En effet. Au fil du temps, le cours de l'or va monter en proportion de la création de dollars papier. Dans un contexte inflationniste où la demande de protection augmente, le cours de l'or peut encore grimper davantage. Historiquement, l'or a toujours été une valeur refuge face à l'inflation et une valeur refuge en période d'instabilité politique. Or nous sommes confrontés à ces deux risques aujourd'hui.

Comment expliquez-vous les accusations de déstabilisation de l'euro dont vous avez fait l'objet à l'automne 2009 lorsque votre fonds a été cité dans une enquête du département de la Justice ?

C'était un malentendu total. D'abord, nous n'étions pas présents au prétendu « déjeuner d'idées », où l'on a débattu de l'euro. Surtout, nous ne sommes pas un fonds macro et nous ne prenons pas de position sur les devises.
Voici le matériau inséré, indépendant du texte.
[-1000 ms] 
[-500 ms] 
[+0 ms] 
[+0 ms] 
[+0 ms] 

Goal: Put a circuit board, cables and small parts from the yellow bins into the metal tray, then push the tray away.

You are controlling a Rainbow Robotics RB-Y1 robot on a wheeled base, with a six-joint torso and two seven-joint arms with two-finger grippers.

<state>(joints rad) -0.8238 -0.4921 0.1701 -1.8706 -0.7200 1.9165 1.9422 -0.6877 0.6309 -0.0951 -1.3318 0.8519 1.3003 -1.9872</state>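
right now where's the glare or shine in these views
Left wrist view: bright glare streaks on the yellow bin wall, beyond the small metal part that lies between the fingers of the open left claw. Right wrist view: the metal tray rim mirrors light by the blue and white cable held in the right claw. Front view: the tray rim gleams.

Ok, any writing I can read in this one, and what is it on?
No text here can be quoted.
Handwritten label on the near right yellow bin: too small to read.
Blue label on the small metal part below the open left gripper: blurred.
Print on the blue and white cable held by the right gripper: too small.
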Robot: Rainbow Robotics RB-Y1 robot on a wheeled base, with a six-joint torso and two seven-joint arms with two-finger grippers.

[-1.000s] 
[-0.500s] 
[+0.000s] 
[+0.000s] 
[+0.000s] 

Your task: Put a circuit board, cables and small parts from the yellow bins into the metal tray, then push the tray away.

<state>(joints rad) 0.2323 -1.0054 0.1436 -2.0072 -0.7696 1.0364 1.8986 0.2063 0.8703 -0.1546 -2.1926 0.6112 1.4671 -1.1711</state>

La directive européenne sur les fonds spéculatifs nous a sans doute permis de clarifier notre stratégie et notre position grâce à un meilleur dialogue avec les autorités européennes. Sur la crise de l'euro, je pense qu'elle est limitée à la Grèce, l'Irlande et le Portugal et je suis plutôt optimiste sur le plan de stabilisation mis en oeuvre.

Que répondez-vous aux critiques qui subsistent sur la taille excessive des fonds spéculatifs ?

A vrai dire, je ne vois pas de raison de s'inquiéter de notre taille ou de notre influence excessives. Bien que nous soyons le troisième fonds spéculatif avec 36 milliards de dollars d'actifs, nous sommes 100 fois plus petits que BlackRock qui gère 3.000 milliards de dollars. Nous sommes très petits en termes de gestion d'actifs. Notre spécialité est d'investir dans l'arbitrage d'événements. Au cours des dernières années, notre principal objectif a été d'aider les entreprises à éviter une faillite ou à émerger d'une faillite, ou encore à les aider à rembourser leurs dettes pour se recapitaliser. Au total, nous avons investi plus de 20 milliards de dollars sur les deux dernières années pour aider des entreprises à se restructurer, aussi bien en Europe qu'aux Etats-Unis, et à sortir renforcées de la récession.